In the week since the second presidential debate, the pop culture phenomenon of undecided voter Kenneth Bone rose like Icarus toward the sun. He made media appearances, did a Reddit AMA, launched an official T-shirt, and his signature red cable-knit sweater sold out at Kohl's. But it wasn't long before America found out more about Bone than it wanted to know and his wings melted.
His 15 minutes of fame may be coming to a close, but the most notable attempt to capture some secondhand magic of the Ken Bone story is still up and running, courtesy of lingerie brand Yandy: Holiday procrastinators, meet the "Sexy Undecided Voter" Halloween costume.
The Phoenix, Arizona-based company has been in business since 2005, but has become notable in recent years due to its finger-on-the-quickly-dying-pulse reactive costumes—which are always, always of the "sexy" variety. Miley Cyrus at the VMAs, Pizza Rat, and Frozen characters (but without the official name, because trademarks) have all caught public attention.
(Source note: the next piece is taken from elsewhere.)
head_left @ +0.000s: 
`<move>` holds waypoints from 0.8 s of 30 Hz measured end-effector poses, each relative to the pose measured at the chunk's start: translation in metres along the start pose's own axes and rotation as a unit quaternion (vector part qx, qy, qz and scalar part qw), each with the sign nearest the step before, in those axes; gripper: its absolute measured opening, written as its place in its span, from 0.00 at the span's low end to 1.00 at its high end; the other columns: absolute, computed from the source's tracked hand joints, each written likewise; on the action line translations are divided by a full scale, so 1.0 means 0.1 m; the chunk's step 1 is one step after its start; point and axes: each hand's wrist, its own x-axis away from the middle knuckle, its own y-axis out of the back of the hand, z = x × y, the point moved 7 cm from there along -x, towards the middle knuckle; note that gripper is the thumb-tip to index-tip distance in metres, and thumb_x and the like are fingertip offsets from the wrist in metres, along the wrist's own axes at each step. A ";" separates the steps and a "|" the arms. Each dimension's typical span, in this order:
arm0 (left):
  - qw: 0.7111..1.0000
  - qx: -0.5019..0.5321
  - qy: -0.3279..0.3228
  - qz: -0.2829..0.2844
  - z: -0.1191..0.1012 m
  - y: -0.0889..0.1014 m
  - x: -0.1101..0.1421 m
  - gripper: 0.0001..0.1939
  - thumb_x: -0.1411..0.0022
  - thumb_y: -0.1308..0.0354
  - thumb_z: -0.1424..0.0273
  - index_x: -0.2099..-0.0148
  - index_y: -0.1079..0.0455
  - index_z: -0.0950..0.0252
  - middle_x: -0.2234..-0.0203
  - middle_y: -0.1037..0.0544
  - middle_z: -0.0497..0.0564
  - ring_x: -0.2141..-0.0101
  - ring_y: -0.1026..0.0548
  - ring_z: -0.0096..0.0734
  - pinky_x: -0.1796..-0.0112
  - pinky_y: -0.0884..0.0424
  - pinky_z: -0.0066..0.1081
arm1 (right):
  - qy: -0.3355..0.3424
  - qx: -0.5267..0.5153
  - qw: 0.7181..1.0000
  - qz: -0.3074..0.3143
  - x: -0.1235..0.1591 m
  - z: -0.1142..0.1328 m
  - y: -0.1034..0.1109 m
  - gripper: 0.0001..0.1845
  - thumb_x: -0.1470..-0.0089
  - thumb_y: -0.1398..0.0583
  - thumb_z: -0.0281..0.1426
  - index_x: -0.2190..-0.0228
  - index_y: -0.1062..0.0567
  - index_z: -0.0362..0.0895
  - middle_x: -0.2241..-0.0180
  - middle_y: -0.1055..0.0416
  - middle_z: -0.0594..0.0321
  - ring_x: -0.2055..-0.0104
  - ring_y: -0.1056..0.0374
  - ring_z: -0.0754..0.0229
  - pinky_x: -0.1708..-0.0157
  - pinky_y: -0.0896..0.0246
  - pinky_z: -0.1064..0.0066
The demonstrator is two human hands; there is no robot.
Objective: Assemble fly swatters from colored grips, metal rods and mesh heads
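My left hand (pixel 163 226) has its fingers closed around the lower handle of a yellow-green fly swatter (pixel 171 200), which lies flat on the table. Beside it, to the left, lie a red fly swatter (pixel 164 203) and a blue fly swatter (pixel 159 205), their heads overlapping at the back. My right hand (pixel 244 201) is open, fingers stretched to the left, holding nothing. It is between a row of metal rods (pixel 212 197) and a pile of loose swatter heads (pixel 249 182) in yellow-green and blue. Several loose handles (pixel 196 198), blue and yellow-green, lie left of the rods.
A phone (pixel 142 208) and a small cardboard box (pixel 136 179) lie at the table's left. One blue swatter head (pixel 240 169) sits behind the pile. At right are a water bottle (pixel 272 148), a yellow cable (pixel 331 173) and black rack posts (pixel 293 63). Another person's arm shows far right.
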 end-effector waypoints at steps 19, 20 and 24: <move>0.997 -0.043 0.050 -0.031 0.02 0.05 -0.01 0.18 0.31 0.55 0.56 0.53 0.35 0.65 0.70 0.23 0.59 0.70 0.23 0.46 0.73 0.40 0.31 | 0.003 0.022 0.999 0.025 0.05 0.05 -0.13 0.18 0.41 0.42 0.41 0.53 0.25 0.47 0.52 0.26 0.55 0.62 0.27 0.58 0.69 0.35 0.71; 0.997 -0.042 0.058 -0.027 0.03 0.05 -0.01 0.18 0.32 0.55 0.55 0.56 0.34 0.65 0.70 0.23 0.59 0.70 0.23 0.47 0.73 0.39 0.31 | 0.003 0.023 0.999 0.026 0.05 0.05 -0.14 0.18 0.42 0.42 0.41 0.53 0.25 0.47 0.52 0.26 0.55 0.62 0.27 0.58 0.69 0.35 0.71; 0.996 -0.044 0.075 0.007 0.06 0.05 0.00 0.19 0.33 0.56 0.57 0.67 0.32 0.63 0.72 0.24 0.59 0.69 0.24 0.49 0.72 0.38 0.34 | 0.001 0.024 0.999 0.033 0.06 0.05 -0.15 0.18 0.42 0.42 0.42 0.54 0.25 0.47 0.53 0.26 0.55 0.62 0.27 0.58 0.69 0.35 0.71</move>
So when Kenneth Bone became an Internet sensation in the waning moments of the debate, the company kicked into high gear.
Making Costumes as Quickly as the Internet Makes Memes
After Sunday night's debate, "we scrambled and got a costume together rather quickly, probably within a half hour or 45 minutes," says Pilar Quintana, Yandy's VP of merchandise. "But we had to get a model in to shoot, so from modeling to getting the images up it was done by Tuesday afternoon." If you're keeping score, that's going from Bone's original question to a live-on-sale costume in less than 48 hours. Pilar says that the company can often spend weeks designing and manufacturing a costume based on a popular cultural topic, but Yandy was able to Franken-Bone this one together from available merchandise and accessories. (Don't worry, election fans: there are Trump- and Clinton-inspired costumes as well.)
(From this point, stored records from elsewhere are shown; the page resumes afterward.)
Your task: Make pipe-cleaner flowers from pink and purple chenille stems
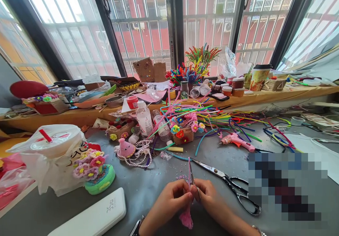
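My left hand is closed, its fingertips pinching a pink pipe cleaner that stands upright. Below the fingers hangs a fluffy pink piece, seemingly part of the same work. Close against it, my right hand is closed around small metal scissors, mostly hidden by the fingers. Pink fuzz clippings lie on the grey table just beyond my hands. Large black-handled scissors rest to the right of my right hand, their blades pointing away to the left.
A white power bank and a bagged drink cup are at left, near a green flower-topped box. Beyond my hands lie bead strings, bottles, many pipe cleaners and a pink glue gun. A crowded ledge runs below the windows.
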Motion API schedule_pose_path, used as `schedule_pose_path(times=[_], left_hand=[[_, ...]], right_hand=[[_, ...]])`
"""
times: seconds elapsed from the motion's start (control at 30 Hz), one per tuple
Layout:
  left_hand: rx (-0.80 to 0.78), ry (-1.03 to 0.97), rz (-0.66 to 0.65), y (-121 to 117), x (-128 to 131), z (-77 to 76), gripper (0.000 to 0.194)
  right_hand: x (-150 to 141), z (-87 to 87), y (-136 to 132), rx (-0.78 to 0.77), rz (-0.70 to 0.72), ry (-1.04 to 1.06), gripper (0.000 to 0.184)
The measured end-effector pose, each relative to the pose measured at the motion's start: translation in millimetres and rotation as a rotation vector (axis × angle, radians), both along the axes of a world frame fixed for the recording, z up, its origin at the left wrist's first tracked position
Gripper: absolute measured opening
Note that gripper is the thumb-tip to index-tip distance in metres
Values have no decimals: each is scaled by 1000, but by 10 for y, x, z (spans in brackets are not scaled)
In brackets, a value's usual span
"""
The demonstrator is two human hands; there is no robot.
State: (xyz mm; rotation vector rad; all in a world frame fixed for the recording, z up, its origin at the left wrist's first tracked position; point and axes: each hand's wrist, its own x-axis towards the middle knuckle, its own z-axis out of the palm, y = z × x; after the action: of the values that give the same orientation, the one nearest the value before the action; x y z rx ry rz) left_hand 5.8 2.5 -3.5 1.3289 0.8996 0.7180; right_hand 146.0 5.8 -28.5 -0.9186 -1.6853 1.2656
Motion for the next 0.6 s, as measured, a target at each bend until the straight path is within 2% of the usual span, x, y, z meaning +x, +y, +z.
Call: schedule_pose_path(times=[0.17, 0.4, 0.6], left_hand=[[12, 24, 9, -3, 5, 8, 34], [58, 66, 28, 43, 3, -98, 34], [67, 92, 28, 35, -16, -59, 32]], right_hand=[[-3, -7, 11, 29, -79, -81, 56], [-12, -8, 13, 52, -148, -134, 58], [-14, 8, 20, 44, -150, -118, 58]])
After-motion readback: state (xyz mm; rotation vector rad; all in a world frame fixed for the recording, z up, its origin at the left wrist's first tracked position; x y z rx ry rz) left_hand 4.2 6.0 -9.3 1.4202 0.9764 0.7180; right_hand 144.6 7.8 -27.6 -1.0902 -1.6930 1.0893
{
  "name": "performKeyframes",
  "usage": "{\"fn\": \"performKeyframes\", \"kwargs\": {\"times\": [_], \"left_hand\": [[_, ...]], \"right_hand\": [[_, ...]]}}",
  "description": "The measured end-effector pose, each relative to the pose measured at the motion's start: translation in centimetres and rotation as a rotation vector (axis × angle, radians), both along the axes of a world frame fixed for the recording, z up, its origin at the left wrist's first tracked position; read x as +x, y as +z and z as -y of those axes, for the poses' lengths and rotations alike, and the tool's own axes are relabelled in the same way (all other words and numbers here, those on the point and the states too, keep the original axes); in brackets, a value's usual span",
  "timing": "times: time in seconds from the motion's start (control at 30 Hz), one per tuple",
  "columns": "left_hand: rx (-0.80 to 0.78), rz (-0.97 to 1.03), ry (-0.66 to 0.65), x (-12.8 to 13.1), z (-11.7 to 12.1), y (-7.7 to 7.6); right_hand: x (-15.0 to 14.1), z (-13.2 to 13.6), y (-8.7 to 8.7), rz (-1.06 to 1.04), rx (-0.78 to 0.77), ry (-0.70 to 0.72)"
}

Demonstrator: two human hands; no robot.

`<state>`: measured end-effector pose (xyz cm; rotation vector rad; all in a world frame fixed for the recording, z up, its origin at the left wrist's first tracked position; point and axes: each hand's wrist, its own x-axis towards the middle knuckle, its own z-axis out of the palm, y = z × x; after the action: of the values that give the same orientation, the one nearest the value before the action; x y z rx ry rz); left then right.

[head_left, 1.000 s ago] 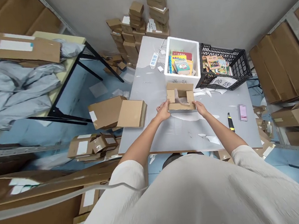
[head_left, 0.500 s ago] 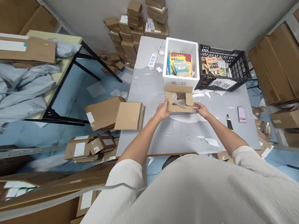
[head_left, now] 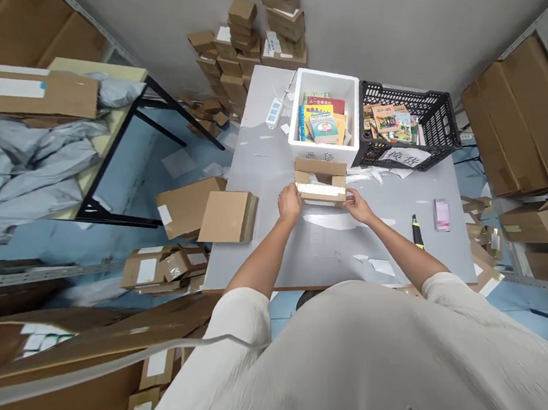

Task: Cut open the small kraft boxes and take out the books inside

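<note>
A small open cardboard box (head_left: 322,190) lies on the grey table, just in front of the white foam box. Its back flap stands up, and a white strip runs along its front. My left hand (head_left: 289,203) is closed on the box's left end. At the front right corner, my right hand (head_left: 358,206) holds it with bent fingers. The box's inside is only partly visible. The white foam box (head_left: 327,154) contains several books (head_left: 325,128). To its right, a black plastic crate (head_left: 434,119) holds more books (head_left: 387,124).
A box cutter (head_left: 417,232) and a pink blurred item (head_left: 441,215) lie on the right of the table (head_left: 269,160). Stacked cardboard (head_left: 229,216) sits at the left edge. Paper scraps (head_left: 382,267) and a power strip (head_left: 274,112) are also there. Cartons (head_left: 183,208) crowd the floor.
The cardboard box has tipped so that its white-striped front now shows, and less of its inside is visible. Both hands remain at its ends. The view has shifted slightly.
</note>
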<state>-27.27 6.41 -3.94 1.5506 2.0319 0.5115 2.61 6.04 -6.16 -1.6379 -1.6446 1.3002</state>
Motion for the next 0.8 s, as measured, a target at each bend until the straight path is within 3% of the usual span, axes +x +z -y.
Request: {"fn": "performKeyframes", "kwargs": {"times": [0.13,0.33,0.6,0.8], "left_hand": [[0.018,-0.014,-0.078,0.9,1.4,0.1],[0.108,-0.01,-0.018,0.7,4.8,1.2],[0.347,0.004,0.072,-3.3,7.4,5.5],[0.354,0.009,0.146,-8.2,9.9,8.8]], "right_hand": [[-0.9,0.3,0.4,0.056,0.086,0.004],[-2.1,0.5,2.2,0.117,0.255,-0.005],[-6.8,1.1,5.7,0.036,0.441,0.013],[-12.6,1.6,8.5,0.026,0.425,0.098]]}}
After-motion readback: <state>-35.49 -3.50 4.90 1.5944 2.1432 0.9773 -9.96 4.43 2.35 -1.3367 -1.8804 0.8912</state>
Sexy Undecided Voter was perhaps the fastest turnaround for any meme costume Yandy has put up for sale so far.
The window for making a Ken Bone costume available in time to take advantage of the holiday season was small, but that's not always the case for meme or pop-culture-based costumes. Yandy first produced its version of The Dress right after its story went viral in February of last year. "I remember thinking it would be dead by Halloween," says Quintana, "and then all of a sudden right around Halloween it just started flying. We put it into production at least three or four times to keep up with it."
And the company's not opposed to going after higher-brow cultural sensations, either. Yandy has a "Sexy Ali Hamilton" outfit inspired by Lin-Manuel Miranda's blockbuster musical Hamilton. Says Quintana, "That costume is $121.95, and we're sold out. It's on request and we have more in production."
Recent years have seen justifiably increasing criticism of revealing Halloween costumes. Kristen Schaal's segment on The Daily Show about the topic from three years ago, which included promo footage from Yandy, still feels timely, but CEO Chad Horstman sees that attention as free publicity. After all, Yandy's thinking goes, the company is primarily a lingerie manufacturer. "I think adding the sexy angle to something like Ken Bone is kind of hysterical," says Quintana. The company's ideal costume customer, in Quintana's words, "wants to be sexy and wants to be funny." With the ability to turn on a dime and get a product based on Kenneth Bone from concept to up-for-sale in 48 hours, it's able to catch up with the news cycle before it spins out.